### Task statement
Nothing below is to be printed except the lines between the line holding "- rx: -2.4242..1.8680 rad" and the line holding "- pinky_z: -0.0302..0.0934", inclusive, each exactly as it appears.

====

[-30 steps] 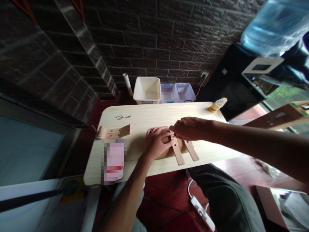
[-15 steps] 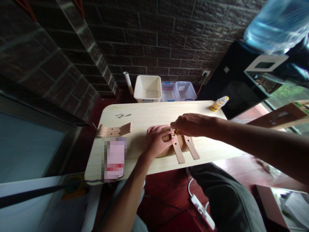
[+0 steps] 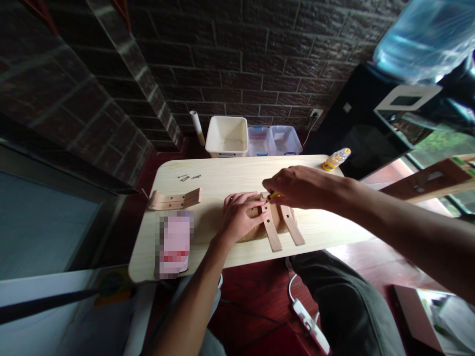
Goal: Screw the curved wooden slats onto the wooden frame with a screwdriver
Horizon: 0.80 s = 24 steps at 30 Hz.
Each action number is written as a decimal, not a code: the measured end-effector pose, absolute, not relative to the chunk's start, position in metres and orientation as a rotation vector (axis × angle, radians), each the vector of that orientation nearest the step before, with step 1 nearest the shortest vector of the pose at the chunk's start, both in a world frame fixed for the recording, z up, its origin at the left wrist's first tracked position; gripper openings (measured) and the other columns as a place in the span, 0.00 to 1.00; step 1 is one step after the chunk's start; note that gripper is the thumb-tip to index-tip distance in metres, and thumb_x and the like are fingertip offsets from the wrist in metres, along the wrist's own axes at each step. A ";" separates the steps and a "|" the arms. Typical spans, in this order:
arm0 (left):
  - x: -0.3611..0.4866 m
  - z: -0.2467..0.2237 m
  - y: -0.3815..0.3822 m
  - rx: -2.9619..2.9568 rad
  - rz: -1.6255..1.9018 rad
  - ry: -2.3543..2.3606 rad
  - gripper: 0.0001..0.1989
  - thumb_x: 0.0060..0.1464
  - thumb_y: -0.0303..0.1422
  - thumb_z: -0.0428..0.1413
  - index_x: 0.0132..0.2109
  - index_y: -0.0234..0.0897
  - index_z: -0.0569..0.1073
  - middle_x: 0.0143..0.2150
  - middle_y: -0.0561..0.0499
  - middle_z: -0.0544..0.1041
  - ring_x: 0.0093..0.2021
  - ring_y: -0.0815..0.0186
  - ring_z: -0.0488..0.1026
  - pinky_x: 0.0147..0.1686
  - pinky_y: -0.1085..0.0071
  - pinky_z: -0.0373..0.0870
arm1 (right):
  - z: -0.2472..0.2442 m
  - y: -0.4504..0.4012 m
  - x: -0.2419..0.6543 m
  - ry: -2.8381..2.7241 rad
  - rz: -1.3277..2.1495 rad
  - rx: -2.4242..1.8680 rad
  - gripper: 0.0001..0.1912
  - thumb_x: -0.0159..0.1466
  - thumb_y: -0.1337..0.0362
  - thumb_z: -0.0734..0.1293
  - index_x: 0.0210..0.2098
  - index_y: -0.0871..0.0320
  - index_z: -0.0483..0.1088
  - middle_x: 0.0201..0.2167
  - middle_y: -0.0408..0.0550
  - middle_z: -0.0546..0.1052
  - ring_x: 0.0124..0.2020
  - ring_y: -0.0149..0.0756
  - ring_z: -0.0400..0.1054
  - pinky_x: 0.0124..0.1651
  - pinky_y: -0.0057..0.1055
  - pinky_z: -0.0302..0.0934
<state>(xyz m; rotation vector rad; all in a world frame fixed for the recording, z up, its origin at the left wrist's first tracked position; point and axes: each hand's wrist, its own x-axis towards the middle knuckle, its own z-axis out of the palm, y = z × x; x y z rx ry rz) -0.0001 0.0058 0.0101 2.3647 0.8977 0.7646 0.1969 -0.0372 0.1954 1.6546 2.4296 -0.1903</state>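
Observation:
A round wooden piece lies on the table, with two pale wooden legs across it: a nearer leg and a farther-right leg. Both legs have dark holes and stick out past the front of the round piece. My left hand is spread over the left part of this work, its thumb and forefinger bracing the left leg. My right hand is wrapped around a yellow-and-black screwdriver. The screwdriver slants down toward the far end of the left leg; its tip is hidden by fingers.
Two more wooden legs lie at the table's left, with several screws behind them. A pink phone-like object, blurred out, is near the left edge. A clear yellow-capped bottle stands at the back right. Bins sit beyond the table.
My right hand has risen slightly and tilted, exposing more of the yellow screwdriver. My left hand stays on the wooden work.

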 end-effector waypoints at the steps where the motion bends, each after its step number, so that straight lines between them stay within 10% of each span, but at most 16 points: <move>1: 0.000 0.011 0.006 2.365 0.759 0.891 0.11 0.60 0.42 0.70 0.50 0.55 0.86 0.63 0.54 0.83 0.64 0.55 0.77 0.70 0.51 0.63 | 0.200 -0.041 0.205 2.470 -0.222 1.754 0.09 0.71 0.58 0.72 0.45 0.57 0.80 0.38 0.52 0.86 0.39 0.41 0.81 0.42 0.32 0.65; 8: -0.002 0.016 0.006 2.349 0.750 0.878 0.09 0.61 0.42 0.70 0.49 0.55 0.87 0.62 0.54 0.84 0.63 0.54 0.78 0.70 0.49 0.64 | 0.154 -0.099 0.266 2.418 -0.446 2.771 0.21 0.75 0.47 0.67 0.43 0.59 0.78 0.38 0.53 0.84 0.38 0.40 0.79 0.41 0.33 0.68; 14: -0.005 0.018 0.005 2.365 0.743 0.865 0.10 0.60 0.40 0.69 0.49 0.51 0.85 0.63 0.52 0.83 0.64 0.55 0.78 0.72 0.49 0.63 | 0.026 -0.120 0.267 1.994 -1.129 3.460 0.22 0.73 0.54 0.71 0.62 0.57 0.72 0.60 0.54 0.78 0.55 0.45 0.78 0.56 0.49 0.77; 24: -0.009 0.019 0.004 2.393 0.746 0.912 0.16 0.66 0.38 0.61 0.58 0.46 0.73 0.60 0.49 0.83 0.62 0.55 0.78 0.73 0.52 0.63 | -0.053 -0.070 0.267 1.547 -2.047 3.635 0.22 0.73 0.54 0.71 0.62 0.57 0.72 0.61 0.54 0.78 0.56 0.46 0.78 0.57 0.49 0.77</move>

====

### Task answer
  - rx: -2.4242..1.8680 rad
  - gripper: 0.0001..0.1912
  - thumb_x: -0.0159..0.1466
  - thumb_y: -0.1337..0.0362
  - thumb_z: -0.0734..0.1293
  - index_x: 0.0210..0.2098
  - index_y: -0.0871..0.0320
  - index_z: -0.0483..0.1088
  - middle_x: 0.0201..0.2167
  - middle_y: -0.0408..0.0550
  - middle_z: -0.0546..0.1052
  - ring_x: 0.0124..0.2020
  - ring_y: -0.0149..0.0756
  - ring_z: -0.0400..0.1054
  - pinky_x: 0.0124..0.1651
  - pinky_y: -0.0057..0.1055
  - pinky_z: -0.0302..0.0934

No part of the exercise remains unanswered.